Marine Sergeant DJ Emery - Update 8
Marine Staff Sergeant Jason C. Ramseyer - Fallen But Never Forgotten

Sharp Drop in Airstrikes in Iraq

Some months ago, before the Surge brigades were in place, I had a lengthy discussion by email with a left-leaning thinker on this question:  how could we measure the success of the Surge?  We had several ideas about things we would like to see in order to say that the Surge was (or was not) working.  The discussion isn't free for me to reproduce here, but we thought of many of the same measures under debate in the media now:  death rates for Iraqi civilians, number of attacks, and so forth. 

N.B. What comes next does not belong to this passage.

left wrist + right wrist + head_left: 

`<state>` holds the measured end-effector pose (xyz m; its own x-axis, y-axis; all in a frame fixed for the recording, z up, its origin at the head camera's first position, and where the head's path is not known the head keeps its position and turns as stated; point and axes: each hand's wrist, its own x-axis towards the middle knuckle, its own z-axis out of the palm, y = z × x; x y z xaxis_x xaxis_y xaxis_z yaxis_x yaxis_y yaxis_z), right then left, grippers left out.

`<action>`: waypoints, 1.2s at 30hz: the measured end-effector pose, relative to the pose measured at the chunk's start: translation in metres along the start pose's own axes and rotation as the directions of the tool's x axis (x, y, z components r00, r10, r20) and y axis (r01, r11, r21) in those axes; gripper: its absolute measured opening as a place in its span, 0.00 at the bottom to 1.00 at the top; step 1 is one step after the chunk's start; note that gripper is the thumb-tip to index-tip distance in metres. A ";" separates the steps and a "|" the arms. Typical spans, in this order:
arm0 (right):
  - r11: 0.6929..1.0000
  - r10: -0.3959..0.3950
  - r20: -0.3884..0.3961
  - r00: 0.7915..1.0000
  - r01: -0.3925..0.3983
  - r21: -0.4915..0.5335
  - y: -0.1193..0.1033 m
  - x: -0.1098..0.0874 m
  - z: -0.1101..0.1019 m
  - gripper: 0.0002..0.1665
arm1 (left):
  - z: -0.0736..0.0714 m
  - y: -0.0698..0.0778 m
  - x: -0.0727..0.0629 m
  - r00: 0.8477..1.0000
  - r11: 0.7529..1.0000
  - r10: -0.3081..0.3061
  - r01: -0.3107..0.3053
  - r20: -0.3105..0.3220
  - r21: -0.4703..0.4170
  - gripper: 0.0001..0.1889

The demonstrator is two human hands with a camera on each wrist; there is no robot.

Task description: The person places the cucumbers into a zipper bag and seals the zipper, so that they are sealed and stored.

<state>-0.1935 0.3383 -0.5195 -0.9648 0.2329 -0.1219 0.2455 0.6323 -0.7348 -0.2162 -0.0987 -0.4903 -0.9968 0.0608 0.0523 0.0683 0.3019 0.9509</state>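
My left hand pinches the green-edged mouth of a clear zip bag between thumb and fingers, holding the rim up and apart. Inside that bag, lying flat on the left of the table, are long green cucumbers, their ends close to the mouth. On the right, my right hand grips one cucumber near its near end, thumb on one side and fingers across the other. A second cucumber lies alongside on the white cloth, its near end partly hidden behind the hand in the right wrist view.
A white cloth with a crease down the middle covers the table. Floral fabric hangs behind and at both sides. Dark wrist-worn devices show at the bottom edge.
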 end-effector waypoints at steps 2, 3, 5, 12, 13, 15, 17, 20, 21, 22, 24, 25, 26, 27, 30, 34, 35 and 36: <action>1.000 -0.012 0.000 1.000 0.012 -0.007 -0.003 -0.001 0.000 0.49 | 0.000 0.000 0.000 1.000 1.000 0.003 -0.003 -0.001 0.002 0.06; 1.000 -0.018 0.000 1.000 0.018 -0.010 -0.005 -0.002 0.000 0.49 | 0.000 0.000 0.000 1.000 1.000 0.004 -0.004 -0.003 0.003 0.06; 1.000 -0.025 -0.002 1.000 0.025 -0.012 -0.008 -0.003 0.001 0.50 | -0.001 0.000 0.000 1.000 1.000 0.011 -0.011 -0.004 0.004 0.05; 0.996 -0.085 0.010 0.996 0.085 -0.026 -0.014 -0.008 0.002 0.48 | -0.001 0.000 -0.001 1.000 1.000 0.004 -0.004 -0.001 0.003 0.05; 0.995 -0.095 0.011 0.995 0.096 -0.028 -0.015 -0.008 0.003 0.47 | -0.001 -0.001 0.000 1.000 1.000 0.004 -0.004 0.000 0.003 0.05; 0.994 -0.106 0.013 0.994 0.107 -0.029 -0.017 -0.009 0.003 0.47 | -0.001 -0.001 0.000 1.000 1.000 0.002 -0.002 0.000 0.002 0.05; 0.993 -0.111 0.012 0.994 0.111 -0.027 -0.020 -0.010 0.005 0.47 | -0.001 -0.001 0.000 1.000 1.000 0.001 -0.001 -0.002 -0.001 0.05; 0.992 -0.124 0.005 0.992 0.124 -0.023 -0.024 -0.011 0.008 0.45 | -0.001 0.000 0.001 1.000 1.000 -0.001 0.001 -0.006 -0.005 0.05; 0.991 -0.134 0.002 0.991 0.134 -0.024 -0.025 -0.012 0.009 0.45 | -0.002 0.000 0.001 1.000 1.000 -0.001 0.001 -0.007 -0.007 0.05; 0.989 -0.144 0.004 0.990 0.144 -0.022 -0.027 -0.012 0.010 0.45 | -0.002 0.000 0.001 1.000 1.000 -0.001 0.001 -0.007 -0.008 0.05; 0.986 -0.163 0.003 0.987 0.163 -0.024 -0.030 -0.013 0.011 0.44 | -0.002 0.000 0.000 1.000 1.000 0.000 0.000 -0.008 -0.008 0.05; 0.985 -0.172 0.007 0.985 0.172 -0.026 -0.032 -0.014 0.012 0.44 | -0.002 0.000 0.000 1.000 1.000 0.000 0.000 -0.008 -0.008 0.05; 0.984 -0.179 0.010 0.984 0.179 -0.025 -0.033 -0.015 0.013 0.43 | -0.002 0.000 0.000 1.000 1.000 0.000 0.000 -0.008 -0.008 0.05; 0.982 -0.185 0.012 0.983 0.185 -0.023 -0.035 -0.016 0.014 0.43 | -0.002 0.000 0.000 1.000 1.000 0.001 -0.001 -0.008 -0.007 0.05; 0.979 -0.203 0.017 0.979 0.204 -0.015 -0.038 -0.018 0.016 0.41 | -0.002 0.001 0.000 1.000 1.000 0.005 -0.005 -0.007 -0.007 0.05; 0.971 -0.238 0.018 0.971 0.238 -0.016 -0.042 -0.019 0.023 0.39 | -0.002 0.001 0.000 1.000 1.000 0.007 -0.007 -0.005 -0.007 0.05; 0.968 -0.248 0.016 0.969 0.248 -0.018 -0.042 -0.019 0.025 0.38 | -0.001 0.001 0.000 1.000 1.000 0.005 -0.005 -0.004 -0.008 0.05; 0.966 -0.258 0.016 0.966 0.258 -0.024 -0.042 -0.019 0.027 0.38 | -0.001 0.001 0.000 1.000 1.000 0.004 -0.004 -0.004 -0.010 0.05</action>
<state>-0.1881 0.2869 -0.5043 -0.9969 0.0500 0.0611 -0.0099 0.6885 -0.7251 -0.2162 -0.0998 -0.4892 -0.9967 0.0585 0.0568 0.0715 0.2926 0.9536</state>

Those projected MOE have all, I think it's fair to say, gone directions that would suggest the Surge has worked.  The debate now is why it worked, and whether the positive trends will continue as brigades start to stand down.

That said, I want to note one last MOE that I thought was especially insightful.  During that discussion of last summer, the left-leaning thinker I mentioned suggested we should track the use of air support.  When the insurgency has been hot -- say in Fallujah of 2004 -- we have used a lot of CAS.  When the insurgency has subsided, say in Fallujah this summer, we find that a squad of Marines is adequate most outstanding threats.  So, at any rate, our Col. Simcock told us in the Roundtable with him.

Today, we can put that final MOE on the board

A "significant" fall in US air raids in Iraq has been recorded over the past few weeks, a top US air force officer told reporters on Sunday.

"Yesterday, for the first time in a long time, we dropped no ammunitions," said Major General David Edgington, a coordination director for the US-led multinational forces.

"We were called several times, but we dropped no ammunitions. This is an indication of an improved security situation."

Edgington also reported a drop in air raids in the past few weeks. "For the last three to four weeks, we saw a significant decrease of our interventions," he said.

"We are having less calls for kinetic operations. We are still there, but we have less calls."

That being the case, we can move on to the next question:  whether and how to sustain and advance the successes of the Surge.  I'll start by noting that the London Times is right:  the Surge wasn't just about extra bodies, but a new strategy. 


UPDATE:  Ezra Klein's site has noted the post, and some additional good news.  The author also notes some context:

But just two weeks ago, USA Today reported that the numbebr of air strikes has increased four times in the past year; if Eddington is just comparing numbers from September and October to those from earlier months in 2007, then it doesn't really demonstrate that there's been any progress. Likewise, a drop to late 2003-levels of close air support would be real progress. Once again we find ourselves lacking enough data to know the whole story.

Elsewhere the (pro-war) Brookings Iraq index shows a few bright-ish spots in the Iraq economy, and not just in new cell phone subscribers. Electricty production has stayed above pre-war levels for several months for the half of the country that doesn't live in Baghdad. Oil production is just a shade below pre-war estimates. And the currency has appreciated (see the State Department update), though that may be more a sign of the falling dollar than anything else.